WORK TO BE COMPLETED: This task calls for copying every line in the data below that contains the word "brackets".

------ GIVEN MATERIAL ------

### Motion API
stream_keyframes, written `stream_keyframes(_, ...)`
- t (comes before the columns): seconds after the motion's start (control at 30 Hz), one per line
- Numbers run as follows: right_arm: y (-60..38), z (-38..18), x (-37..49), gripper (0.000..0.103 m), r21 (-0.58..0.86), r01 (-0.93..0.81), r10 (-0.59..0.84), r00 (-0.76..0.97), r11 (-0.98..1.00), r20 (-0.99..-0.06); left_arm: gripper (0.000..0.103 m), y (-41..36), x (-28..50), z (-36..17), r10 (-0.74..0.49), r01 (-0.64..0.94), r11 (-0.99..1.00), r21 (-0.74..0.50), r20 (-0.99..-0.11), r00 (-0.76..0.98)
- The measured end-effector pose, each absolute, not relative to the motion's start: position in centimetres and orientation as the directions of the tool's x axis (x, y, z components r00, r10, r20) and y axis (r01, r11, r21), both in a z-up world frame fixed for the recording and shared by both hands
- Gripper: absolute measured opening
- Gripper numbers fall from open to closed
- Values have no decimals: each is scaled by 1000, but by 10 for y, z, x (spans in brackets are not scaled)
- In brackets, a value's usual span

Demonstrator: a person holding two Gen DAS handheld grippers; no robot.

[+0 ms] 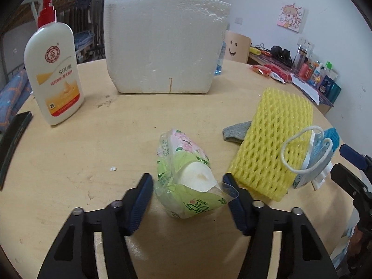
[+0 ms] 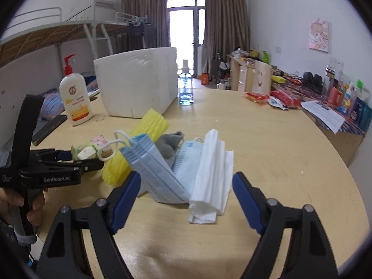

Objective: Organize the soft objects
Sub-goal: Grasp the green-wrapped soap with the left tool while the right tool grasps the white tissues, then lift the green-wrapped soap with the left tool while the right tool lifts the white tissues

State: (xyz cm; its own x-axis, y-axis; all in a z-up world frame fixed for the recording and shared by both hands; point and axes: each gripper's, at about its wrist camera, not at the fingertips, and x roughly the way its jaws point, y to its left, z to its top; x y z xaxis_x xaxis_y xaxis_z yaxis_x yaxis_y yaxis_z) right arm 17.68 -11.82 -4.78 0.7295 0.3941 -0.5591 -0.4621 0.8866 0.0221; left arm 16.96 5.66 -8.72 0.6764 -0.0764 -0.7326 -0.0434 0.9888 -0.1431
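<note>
Table (image 1: pixel 69 162) held one tissue pack (image 1: pixel 186 176), one yellow foam net (image 1: pixel 267 144), one grey sock (image 1: pixel 234 132), and several face masks (image 2: pixel 162 174). Left gripper (image 1: pixel 188 186) straddled the tissue pack, pads touching its wrapper at most, grip uncertain. Right gripper (image 2: pixel 186 186) stood released around the masks.

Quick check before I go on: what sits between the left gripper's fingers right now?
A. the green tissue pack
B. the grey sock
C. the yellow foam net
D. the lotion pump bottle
A: in the left wrist view the green tissue pack lies between the two blue pads of the left gripper, while the yellow foam net lies off to the right.
</note>
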Motion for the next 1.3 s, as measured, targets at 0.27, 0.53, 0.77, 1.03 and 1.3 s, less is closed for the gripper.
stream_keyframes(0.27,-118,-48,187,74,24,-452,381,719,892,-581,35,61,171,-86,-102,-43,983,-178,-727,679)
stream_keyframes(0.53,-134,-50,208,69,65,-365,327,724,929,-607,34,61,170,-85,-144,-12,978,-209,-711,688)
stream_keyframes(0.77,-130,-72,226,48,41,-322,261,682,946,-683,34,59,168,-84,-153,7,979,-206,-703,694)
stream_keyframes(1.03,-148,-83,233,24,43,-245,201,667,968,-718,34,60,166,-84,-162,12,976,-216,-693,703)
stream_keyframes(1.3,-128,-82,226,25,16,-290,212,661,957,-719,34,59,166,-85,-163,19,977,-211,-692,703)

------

ANSWER TO THIS TASK:
- Values have no decimals: each is scaled by 1000, but by 10 for y, z, x (spans in brackets are not scaled)
- In brackets, a value's usual span

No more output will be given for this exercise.